Problem statement: The answer should consist of the records below, repeated exactly, and no pictures.

____________

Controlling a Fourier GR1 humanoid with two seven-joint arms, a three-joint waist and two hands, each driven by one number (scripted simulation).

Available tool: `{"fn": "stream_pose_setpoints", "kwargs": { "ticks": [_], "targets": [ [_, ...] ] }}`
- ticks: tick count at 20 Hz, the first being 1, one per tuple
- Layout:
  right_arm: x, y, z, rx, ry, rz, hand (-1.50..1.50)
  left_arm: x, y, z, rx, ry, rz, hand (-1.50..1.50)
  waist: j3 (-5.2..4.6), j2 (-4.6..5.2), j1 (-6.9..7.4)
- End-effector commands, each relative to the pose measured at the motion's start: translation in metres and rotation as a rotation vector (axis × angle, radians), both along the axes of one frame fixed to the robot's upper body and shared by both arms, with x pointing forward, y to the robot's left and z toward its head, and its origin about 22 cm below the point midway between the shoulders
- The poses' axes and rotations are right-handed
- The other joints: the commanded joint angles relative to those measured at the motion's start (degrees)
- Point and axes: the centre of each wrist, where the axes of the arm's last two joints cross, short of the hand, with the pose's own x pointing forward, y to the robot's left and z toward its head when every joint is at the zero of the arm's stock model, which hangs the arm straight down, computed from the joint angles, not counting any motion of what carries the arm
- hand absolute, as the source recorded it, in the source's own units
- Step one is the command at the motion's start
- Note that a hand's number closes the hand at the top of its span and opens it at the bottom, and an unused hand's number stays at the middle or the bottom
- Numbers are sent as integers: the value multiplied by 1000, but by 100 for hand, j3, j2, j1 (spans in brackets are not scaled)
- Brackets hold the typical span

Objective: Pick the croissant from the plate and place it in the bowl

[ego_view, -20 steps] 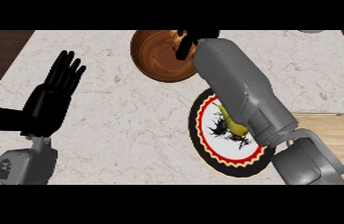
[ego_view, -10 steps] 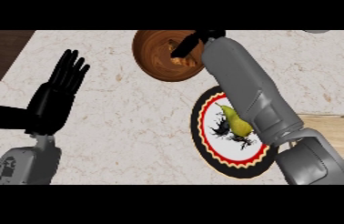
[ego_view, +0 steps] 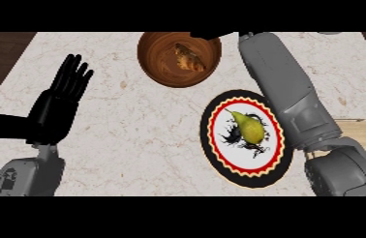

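Note:
The brown croissant [ego_view: 190, 59] lies inside the wooden bowl [ego_view: 159, 63] at the back of the counter, with nothing holding it. My right forearm reaches up along the right side. My right hand [ego_view: 213, 35] shows only as a black sliver at the bowl's far rim, above the croissant and apart from it. The rest of that hand is cut off. The round plate [ego_view: 214, 145], with a black and red rim, sits in front of the bowl and carries a yellow-green pear [ego_view: 249, 127]. My left hand [ego_view: 58, 105] rests open at the left, fingers up.
The marble counter [ego_view: 136, 135] lies bare between my left hand and the plate. A dark wooden strip [ego_view: 14, 43] runs along the far left corner. A lighter wooden surface [ego_view: 350, 126] shows at the right, behind my right arm.
My right hand has moved off the bowl toward the far right, and the croissant now lies uncovered in the bowl. The pear on the plate is now in full view. The left hand has stayed still.

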Motion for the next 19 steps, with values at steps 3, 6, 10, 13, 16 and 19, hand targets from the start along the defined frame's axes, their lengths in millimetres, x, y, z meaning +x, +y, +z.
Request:
{"fn": "stream_pose_setpoints", "kwargs": {
  "ticks": [3, 6, 10, 13, 16, 19],
  "targets": [
    [2, -79, -18, 89, -7, -116, -150, -12, 9, 3, 8, 0, 8, 0, 1, -62, -83],
    [6, -89, -4, 110, 7, -93, -150, 0, 20, -1, -9, 13, 19, 0, -5, -71, -169],
    [-4, -143, -22, 108, 34, -66, -150, -16, 16, -19, 6, 31, 51, 0, -5, -160, -338],
    [-11, -169, -30, 88, 47, -50, -150, -9, 23, 9, 3, 27, 43, 0, -1, -141, -285],
    [-19, -191, -40, 96, 64, -3, -150, -14, 11, 0, 17, 30, 73, 0, -2, -168, -345],
    [-23, -217, -27, 80, 76, -4, -150, -12, 22, 12, 0, 21, 53, 0, 1, -136, -263]
  ]
}}
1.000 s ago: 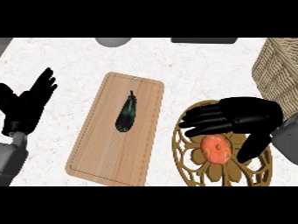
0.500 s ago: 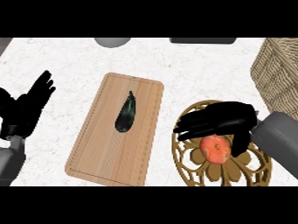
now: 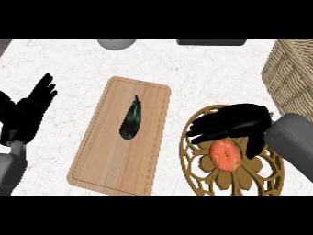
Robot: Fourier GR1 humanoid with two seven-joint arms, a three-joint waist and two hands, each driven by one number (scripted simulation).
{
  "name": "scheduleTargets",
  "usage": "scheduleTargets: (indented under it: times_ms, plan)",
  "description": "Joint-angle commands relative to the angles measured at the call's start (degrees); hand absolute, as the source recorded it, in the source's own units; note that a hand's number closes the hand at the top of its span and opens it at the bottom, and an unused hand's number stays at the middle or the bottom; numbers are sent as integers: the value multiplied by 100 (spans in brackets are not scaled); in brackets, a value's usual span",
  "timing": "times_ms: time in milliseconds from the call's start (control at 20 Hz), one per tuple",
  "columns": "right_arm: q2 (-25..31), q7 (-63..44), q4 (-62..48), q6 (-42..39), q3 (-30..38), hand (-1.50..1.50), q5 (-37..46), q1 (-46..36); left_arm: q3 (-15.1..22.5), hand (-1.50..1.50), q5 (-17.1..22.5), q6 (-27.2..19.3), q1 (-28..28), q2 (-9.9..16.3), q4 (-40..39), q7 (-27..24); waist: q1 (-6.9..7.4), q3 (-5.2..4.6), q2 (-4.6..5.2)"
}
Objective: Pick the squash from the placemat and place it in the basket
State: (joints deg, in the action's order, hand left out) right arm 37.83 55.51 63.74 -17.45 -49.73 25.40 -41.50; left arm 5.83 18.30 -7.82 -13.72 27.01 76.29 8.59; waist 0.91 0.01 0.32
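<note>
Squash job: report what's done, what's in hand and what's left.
Done: the orange squash lies inside the gold openwork basket, off the placemat. In hand: the right hand hovers over it, fingers spread, holding nothing. Left: pulling that arm clear. The left hand rests open at the view's left; a dark eggplant sits on the wooden board.
</note>
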Motion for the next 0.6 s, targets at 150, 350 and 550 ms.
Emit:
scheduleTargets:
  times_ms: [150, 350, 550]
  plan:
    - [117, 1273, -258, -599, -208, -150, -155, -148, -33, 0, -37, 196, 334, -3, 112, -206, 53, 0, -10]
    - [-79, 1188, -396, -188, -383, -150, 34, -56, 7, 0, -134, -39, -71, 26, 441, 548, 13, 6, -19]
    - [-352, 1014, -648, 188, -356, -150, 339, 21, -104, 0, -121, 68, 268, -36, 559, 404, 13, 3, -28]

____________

Solution for this task:
Controlling a Fourier GR1 humanoid with two seven-joint arms, a three-joint waist and two hands, each driven by one number (scripted simulation).

Available tool: `{"fn": "stream_pose_setpoints", "kwargs": { "ticks": [_], "targets": [ [_, ...] ] }}`
- ticks: tick count at 20 Hz, the first being 1, one per tuple
- Layout:
  right_arm: x, y, z, rx, ry, rz, hand (-1.50..1.50)
  left_arm: x, y, z, rx, ry, rz, hand (-1.50..1.50)
  waist: j3 (-5.2..4.6), j2 (-4.6..5.2), j1 (-6.9..7.4)
- End-effector commands, each relative to the pose measured at the motion's start: translation in metres and rotation as a rotation vector (axis × angle, radians), both along the axes of one frame fixed to the robot's upper body and shared by both arms, with x pointing forward, y to the robot's left and z toward its head, and its origin about 22 cm below the point midway between the shoulders
- The poses' axes and rotations are right-handed
- The other joints: the commanded joint angles relative to those measured at the motion's start (degrees)
- Point and axes: the centre of each wrist, where the axes of the arm's last two joints cross, short of the hand, with the pose's own x pointing forward, y to the robot's left and z toward its head when every joint is at the zero of the arm's stock model, which hangs the arm straight down, computed from the joint angles, not counting any motion of what carries the arm
- hand absolute, as the source recorded it, in the source's own units
- Step one is the command at the motion's start
- Note that a hand's number closes the hand at the top of its span and opens it at the bottom, and an unused hand's number stays at the middle or the bottom
- Numbers are sent as integers: the value multiplied by 1000, but by 100 for hand, j3, j2, j1 (spans in brackets are not scaled)
- Brackets hold the typical span

Objective: Pick the croissant from the plate and place it in the bowl

[ego_view, -20 steps] 
[ego_view, -10 steps] 
[ego_view, +0 steps] 

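Note:
The brown croissant [ego_view: 190, 59] lies inside the wooden bowl [ego_view: 159, 63] at the back of the counter, with nothing holding it. My right forearm reaches up along the right side. My right hand [ego_view: 213, 35] shows only as a black sliver at the bowl's far rim, above the croissant and apart from it. The rest of that hand is cut off. The round plate [ego_view: 214, 145], with a black and red rim, sits in front of the bowl and carries a yellow-green pear [ego_view: 249, 127]. My left hand [ego_view: 58, 105] rests open at the left, fingers up.
The marble counter [ego_view: 136, 135] lies bare between my left hand and the plate. A dark wooden strip [ego_view: 14, 43] runs along the far left corner. A lighter wooden surface [ego_view: 350, 126] shows at the right, behind my right arm.
My right hand has moved off the bowl toward the far right, and the croissant now lies uncovered in the bowl. The pear on the plate is now in full view. The left hand has stayed still.
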
Motion for the next 19 steps, with values at steps 3, 6, 10, 13, 16 and 19, hand targets from the start along the defined frame's axes, their lengths in millimetres, x, y, z meaning +x, +y, +z.
Request:
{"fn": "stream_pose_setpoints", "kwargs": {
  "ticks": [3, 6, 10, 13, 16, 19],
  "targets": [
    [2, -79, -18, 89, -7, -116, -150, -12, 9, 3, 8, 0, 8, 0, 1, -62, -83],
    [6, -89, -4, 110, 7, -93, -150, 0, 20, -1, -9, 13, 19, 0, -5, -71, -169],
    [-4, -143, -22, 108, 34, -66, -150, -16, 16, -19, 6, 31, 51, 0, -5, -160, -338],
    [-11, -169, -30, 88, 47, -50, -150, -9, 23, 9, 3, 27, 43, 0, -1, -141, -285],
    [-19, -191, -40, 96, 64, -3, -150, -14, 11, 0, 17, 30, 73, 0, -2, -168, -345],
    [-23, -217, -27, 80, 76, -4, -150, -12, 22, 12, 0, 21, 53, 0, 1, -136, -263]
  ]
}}
1.000 s ago: 
0.500 s ago: 
now: 
Robot: Fourier GR1 humanoid with two seven-joint arms, a three-joint waist and two hands, each driven by one number (scripted simulation).
{
  "name": "scheduleTargets",
  "usage": "scheduleTargets: (indented under it: times_ms, plan)",
  "description": "Joint-angle commands relative to the angles measured at the call's start (degrees); hand absolute, as the source recorded it, in the source's own units; note that a hand's number closes the hand at the top of its span and opens it at the bottom, and an unused hand's number stays at the middle or the bottom; numbers are sent as integers: the value multiplied by 100 (spans in brackets are not scaled); in brackets, a value's usual span",
  "timing": "times_ms: time in milliseconds from the call's start (control at 20 Hz), one per tuple",
  "columns": "right_arm: q2 (-25..31), q7 (-63..44), q4 (-62..48), q6 (-42..39), q3 (-30..38), hand (-1.50..1.50), q5 (-37..46), q1 (-46..36); left_arm: q3 (-15.1..22.5), hand (-1.50..1.50), q5 (-17.1..22.5), q6 (-27.2..19.3), q1 (-28..28), q2 (-9.9..16.3), q4 (-40..39), q7 (-27..24); waist: q1 (-6.9..7.4), q3 (-5.2..4.6), q2 (-4.6..5.2)"
}
Objective: Pick the squash from the placemat and place it in the basket
State: (joints deg, in the action's order, hand left out) right arm 37.83 55.51 63.74 -17.45 -49.73 25.40 -41.50; left arm 5.83 18.30 -7.82 -13.72 27.01 76.29 8.59; waist 0.91 0.01 0.32
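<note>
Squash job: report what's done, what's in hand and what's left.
Done: the orange squash lies inside the gold openwork basket, off the placemat. In hand: the right hand hovers over it, fingers spread, holding nothing. Left: pulling that arm clear. The left hand rests open at the view's left; a dark eggplant sits on the wooden board.
</note>
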Motion for the next 0.6 s, targets at 150, 350 and 550 ms.
Emit:
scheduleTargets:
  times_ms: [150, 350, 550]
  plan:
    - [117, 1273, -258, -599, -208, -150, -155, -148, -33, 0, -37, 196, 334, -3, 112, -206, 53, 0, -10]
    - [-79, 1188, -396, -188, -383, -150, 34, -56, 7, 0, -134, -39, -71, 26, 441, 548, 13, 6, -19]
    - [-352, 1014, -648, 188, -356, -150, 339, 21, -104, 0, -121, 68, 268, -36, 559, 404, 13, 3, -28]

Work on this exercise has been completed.